The Annunaki

The Annunaki
Aliens, Gods or Demons?

Monday, 30 November 2015

Some pictures from the talk I gave at the Folkestone Book Festival

Friday, 27 November 2015

Review of High Couch of Silistra--by Janet Morris

No one can argue with Janet Morris's skill in creating beautifully written text. Her prose is of a standard not often seen and the imagery it provokes is almost without equal, even when it's a book written (and please don't kill me) before I was born. The content remains fresh, which is the hallmark of a classic. 
The cover from 1977 is dated, yet one can imagine it was fresh and compelling when first released. 50 Shades of Grey it is not--hiding its content beneath a cover that gives little clue to what lies between its pages. I don't mind the older cover though perhaps it hints at more salacious aspects of the book.
And salacious it is. At its heart, it's more than just sci-fi/fantasy. It is an honest exploration of the female psyche and sexual relations. A world where reproduction is held to be in utmost importance, yet the females are not bound to one male and considered the property of father or spouse, but rather are .
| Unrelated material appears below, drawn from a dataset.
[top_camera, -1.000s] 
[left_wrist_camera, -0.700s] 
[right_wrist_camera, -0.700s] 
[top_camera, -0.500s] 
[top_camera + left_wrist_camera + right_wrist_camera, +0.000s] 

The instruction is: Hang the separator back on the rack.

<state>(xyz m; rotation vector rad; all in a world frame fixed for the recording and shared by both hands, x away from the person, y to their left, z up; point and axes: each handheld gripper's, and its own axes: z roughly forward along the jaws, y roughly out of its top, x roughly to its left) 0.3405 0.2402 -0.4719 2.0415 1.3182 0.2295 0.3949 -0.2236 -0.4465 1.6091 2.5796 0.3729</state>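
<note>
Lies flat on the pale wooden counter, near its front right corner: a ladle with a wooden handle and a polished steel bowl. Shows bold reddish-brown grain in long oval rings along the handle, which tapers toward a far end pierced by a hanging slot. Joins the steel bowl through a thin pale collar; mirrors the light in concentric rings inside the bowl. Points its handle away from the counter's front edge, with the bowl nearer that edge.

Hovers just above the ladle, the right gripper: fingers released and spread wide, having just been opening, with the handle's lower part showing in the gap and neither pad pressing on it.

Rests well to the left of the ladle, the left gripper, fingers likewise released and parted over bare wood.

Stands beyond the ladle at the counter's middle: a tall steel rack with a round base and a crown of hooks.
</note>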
There are restrictions and regulations, though, the women are not totally free, and those that are chosen to be well-keepresses are raised with the expectation of fulfilling male desire. It is an unflinching look at what amounts to be ritual prostitution and as a writer currently undertaking to write about Inanna, I find it to be a fantastic example of how to approach the subject with dignity.

What I found most disconcerting was Estri's naivety when compared to her age, abilities and education. Though this is the first book in a quartet and she's on a journey to discover who she really is, there was more than once when I found myself ever so slightly annoyed with the situations she'd find herself in and the men gaining control over her. I can understand how for some readers parts of the book would be too much. But I do think that one has to look at her experiences from her point of view rather than with modern sensibilities if one is to be able to enjoy the book.
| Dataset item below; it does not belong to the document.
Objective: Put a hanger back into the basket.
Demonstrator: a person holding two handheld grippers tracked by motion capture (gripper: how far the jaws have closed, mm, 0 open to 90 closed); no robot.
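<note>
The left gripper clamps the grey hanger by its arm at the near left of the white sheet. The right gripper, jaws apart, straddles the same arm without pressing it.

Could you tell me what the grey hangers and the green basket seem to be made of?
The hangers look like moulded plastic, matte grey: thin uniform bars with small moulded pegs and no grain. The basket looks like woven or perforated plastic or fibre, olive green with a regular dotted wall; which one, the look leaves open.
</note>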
Would I recommend this to everyone? I don't think so, but I do know there are many that would enjoy it and would look to read the remaining three books

Saturday, 21 November 2015

Tuesday, 17 November 2015

Review of The Silver Tide

*copy from Netgalley in exchange for a review*

I received this from Netgalley and started reading it before realising it was the third part of a trilogy. I soon found out that it was possible to catch up quite quickly and figure out who was who, and so I did not feel it necessary to read the previous two--though I might do so in the near future.
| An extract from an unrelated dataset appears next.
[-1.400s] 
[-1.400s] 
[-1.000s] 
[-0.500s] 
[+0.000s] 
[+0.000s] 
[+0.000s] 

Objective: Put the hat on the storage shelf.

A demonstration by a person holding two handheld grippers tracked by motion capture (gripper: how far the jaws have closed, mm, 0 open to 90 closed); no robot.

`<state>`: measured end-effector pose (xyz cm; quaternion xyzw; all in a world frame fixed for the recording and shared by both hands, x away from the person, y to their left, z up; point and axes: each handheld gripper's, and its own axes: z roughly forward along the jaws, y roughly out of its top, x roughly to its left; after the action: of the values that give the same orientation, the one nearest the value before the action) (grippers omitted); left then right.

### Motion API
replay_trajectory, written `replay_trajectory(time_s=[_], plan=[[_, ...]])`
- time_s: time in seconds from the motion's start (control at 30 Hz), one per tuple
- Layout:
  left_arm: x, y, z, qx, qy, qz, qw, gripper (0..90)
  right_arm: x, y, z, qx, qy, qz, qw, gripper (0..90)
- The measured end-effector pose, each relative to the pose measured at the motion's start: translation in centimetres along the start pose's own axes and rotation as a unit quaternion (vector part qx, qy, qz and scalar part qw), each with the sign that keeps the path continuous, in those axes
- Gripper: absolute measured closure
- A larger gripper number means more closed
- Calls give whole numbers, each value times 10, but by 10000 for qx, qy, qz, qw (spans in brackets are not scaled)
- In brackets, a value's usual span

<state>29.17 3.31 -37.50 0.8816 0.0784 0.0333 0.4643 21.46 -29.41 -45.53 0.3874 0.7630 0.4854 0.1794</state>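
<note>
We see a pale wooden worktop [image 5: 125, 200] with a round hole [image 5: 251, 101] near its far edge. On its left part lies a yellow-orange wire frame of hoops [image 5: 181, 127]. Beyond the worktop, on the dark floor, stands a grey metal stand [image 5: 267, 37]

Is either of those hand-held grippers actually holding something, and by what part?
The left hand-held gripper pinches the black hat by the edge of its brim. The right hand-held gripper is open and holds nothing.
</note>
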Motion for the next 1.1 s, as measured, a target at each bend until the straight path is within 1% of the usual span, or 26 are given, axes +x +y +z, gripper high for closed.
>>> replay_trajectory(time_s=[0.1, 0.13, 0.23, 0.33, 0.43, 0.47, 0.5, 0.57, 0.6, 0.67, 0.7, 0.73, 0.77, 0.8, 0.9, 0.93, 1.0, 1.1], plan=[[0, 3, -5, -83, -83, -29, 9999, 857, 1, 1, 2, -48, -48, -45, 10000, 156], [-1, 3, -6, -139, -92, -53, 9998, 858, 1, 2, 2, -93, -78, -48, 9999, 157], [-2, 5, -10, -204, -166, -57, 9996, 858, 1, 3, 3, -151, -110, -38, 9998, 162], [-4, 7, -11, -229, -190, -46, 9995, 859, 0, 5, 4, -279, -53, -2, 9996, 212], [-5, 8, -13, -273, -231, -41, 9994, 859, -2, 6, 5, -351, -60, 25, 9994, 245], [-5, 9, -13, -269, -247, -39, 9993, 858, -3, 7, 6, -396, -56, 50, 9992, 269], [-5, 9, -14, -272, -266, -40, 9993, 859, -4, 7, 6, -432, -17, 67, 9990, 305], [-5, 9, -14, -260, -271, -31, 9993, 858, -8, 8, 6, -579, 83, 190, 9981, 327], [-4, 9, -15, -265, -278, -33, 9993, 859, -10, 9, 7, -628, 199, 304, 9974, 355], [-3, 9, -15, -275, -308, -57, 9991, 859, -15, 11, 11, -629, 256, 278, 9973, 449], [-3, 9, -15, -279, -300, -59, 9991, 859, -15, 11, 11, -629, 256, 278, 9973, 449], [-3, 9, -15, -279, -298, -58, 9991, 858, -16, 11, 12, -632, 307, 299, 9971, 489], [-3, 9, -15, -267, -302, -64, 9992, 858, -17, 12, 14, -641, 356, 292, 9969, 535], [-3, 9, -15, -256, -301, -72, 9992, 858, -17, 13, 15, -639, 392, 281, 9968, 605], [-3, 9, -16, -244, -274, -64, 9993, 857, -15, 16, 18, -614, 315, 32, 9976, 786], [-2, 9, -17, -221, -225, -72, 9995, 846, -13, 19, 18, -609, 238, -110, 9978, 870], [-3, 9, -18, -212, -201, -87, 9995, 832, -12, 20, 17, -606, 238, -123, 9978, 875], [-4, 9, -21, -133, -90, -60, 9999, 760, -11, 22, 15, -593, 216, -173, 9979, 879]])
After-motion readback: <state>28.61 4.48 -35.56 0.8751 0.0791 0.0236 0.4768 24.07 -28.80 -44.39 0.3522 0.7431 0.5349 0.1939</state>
First off, I love the cover--the imagery and the clever little phrase. I also like how the writer examines the relationship between Gods--humans who worship them--and humans who seek to supplant them. In this case the Mages. There are a lot of philosophical questions raised on the topic of power and whether on omnipotent being has the right to wipe out his or her creation, should the creation disappoint him or her.

The subject of slavish worship and hubris that comes from one who proclaims herself the mouthpiece of the Gods was well examined, as was the cursory look into the nature of cults.

All in all, it is a book that I enjoyed and would recommend, except for one issue, and that's I don't know who to recommend it to. The action is extremely fast paced, and so I think my teenage daughter and her friends would never get bored (it did feel like it was targeted to a younger audience), yet the language is such that I would not give it to her.

Which brings me to the last quibble: the language. It's not the profanity itself, but rather that it felt a little out of place for its time and was a little jarring.

As the culmination of a trilogy, I think it would be satisfactory on most aspects though perhaps some readers would want to know more about the secondary characters.

Thursday, 12 November 2015

Sacred Dancers of Angkor talk

Had a wonderful evening at the Shard, attending Shangrila's Cultural Salon, in honour of Lady Ravynn Coxen, who founded the Sacred Dancers of Angkor.

Learning about her life, her reasons for opening the dance school and her vision for its future was inspiring and one we will definitely support.

Monday, 2 November 2015

The Butcher Bird.

If you are a fan of historical fiction, particularly in the medieval era, and you enjoy a good mystery, then you will love this book. Set in Kent, England, in 1351, we get a glimpse into the world after the plague had wreaked havoc on the land and its people, threatening to upend the social classes and the system of governance.
Into this maelstrom of peasant rebellion and hapless or tyrannical lords, we are confronted with the murder of a newborn child, the finger of blame pointed at a local misfit. Oswald de Lacy, a young man newly come into power, having been intended for the church as the youngest son, struggles to maintain control over his land and tenants while investigating the murder, protecting the man he felt was not responsible and getting hassled by his overlord and own mother and sister.
For me, the book was easy to read and compelling. I enjoyed it, even though the subject matter was dark. It also felt 'real', with the sensibilities and beliefs of the people who lived in those times, rather than modern sensibilities transposed onto hose-wearing, horse-riding people who happened to live in medieval times. Though it is the second book of the series and I've not read the first, I found it easy to understand who was who and the events from the first book are explained in the second.
As far as rating the book, I give it 4 and a half stars, and the half star is due to the fact that I thought the ending was a bit rushed. A little more time could have been spent on the aftermath of the events and the revelations.